Paying in a foreign currency for goods may feel like an exotic venture for many consumers. However, it is a practice that comes with formidable risks if you’re not aware of the implications. In our globalized market system, we can purchase goods worldwide. This usually involves a currency exchange between your national money and that of the merchant.

While you may pay less for a product buying it from a foreign land, the transaction fees could have you pay more. That doesn’t happen when you use Paxum and transfer funds internationally with the best payment solution. But if you use traditional payment methods, you expose yourself to the following risks!

Man paying with credit card.
  1. Transaction Risks

The first and most prominent risk of paying in foreign currencies is the transaction risk. This involves cross-border money payments for goods you purchase outside your country. As a result, international law governs your purchasing power. And it dictates that the selling price will be dominated by the seller’s currency.
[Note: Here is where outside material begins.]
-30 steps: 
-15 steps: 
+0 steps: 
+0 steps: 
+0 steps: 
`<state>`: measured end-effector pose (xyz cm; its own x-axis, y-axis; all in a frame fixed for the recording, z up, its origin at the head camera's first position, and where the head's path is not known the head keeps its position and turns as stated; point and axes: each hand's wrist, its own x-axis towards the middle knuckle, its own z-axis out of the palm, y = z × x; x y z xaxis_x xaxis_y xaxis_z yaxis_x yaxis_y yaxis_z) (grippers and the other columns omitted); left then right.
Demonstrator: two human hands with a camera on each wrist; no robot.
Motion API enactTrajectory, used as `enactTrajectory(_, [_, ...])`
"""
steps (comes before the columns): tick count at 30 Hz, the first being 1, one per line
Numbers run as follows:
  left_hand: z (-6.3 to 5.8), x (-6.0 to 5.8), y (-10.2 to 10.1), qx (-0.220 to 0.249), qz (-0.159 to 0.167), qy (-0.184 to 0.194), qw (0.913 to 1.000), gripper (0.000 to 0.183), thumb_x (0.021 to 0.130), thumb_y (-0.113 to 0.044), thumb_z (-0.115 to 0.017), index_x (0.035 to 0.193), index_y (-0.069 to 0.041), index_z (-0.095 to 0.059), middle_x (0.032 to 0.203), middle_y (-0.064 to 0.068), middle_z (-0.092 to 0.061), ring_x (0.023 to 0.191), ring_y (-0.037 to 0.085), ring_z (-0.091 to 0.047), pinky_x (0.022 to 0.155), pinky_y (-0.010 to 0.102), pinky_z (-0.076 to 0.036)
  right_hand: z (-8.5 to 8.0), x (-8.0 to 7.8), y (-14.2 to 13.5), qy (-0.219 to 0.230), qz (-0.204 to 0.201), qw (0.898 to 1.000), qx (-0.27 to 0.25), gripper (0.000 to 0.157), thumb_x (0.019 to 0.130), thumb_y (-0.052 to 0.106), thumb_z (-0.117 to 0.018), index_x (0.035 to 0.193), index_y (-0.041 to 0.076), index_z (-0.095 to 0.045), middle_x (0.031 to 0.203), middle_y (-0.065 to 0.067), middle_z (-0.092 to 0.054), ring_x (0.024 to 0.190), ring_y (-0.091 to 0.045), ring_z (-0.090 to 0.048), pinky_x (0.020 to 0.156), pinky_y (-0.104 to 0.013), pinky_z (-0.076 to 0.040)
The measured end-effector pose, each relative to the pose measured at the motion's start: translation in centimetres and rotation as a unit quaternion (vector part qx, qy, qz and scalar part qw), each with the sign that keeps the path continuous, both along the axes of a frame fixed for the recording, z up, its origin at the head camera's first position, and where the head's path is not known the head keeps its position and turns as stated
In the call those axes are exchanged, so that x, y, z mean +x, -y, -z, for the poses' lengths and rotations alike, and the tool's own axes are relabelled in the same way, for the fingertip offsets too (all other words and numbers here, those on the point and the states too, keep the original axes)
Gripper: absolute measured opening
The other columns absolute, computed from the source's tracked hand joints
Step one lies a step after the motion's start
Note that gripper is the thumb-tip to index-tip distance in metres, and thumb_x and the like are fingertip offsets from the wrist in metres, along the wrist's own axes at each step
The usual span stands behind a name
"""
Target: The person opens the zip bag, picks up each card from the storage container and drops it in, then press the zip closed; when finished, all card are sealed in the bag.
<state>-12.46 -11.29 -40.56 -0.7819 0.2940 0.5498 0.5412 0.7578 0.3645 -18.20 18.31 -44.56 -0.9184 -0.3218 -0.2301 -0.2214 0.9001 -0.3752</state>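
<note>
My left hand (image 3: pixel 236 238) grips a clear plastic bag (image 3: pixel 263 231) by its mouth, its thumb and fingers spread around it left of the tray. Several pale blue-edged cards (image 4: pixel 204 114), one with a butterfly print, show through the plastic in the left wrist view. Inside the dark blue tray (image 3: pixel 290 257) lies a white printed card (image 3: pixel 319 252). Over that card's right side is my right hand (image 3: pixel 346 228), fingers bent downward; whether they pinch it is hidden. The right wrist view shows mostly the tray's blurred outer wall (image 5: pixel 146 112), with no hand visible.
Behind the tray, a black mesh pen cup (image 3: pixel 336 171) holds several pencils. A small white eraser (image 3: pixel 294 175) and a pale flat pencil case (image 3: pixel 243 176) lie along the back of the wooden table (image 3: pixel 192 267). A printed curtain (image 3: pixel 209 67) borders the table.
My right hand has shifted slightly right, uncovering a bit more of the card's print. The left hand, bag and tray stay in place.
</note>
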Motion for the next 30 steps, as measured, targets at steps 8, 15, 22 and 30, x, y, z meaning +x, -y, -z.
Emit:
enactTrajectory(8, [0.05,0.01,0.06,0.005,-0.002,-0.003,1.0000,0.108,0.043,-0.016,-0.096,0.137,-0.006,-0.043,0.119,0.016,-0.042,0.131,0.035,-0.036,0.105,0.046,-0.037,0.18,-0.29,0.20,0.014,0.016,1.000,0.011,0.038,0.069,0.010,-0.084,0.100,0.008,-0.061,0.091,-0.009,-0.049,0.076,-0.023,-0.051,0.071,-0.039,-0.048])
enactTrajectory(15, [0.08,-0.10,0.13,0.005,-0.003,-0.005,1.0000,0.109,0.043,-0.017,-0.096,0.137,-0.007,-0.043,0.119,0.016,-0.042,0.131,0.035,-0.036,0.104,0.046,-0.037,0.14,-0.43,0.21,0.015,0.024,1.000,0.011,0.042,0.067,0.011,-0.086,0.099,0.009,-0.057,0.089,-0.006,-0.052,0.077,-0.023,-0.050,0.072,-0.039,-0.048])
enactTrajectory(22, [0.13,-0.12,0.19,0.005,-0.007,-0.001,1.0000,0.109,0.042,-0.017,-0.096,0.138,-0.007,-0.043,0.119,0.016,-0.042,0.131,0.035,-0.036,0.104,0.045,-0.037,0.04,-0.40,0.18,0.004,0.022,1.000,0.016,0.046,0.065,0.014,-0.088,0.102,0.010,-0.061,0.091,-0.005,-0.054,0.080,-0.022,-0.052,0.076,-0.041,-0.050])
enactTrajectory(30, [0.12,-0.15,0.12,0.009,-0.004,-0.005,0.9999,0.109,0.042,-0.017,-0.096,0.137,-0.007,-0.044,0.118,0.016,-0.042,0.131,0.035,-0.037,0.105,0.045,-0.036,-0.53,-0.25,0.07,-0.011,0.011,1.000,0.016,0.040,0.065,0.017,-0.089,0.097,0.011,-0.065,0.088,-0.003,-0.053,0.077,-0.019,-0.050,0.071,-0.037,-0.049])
In some cases, what you see is what you get, meaning your final charge is the cost on the vendor’s website. However, you may also pay extra in the seller’s currency due to monetary appreciation. This price exposure could substantially enhance the final cost of the purchase. And, if you’re not using a settlement-friendly e-payment system, you will have to pay far above the initial price.

  1. Translation Risks

Buying products or services from the other side of the world could pose additional risks to the currency exchange one. For example, you may find yourself lost in translation, which results from a significant discrepancy between languages and definitions. You may use automatic translator software, but the translation will not always correspond to the seller’s initial attempt at communication.

Generally, consumers lose money thinking they found a “too good to be true” bargain on an overseas website. Suppose you’re looking to purchase soft drinks, which come in packs of 6 cans in your country. You may find that a merchant from a different nation has listed the 6-pack at the price of one can. The translation of the product description may clearly state that you are purchasing the entire pack. However, it may not be what the seller meant, and you may receive only one of the cans in the mail.

This hypothetical example wouldn’t have you lose too much money. However, if you are running a large company and make the same mistake when ordering 1 million 6-packs, you may lose a fortune.

  1. Economic Risks

Lastly, when paying in foreign currencies, you may lose money when the commercial value of a product drops in light of sudden changes in the currency rates. For example, inflation could cause the currency rate to oscillate massively during a severe economic crisis. You may purchase goods while the currency rate is high, only to plummet immediately afterward. As a result, you will have to sell the products at a higher cost than a competitor who waited for the currency rate to drop before buying.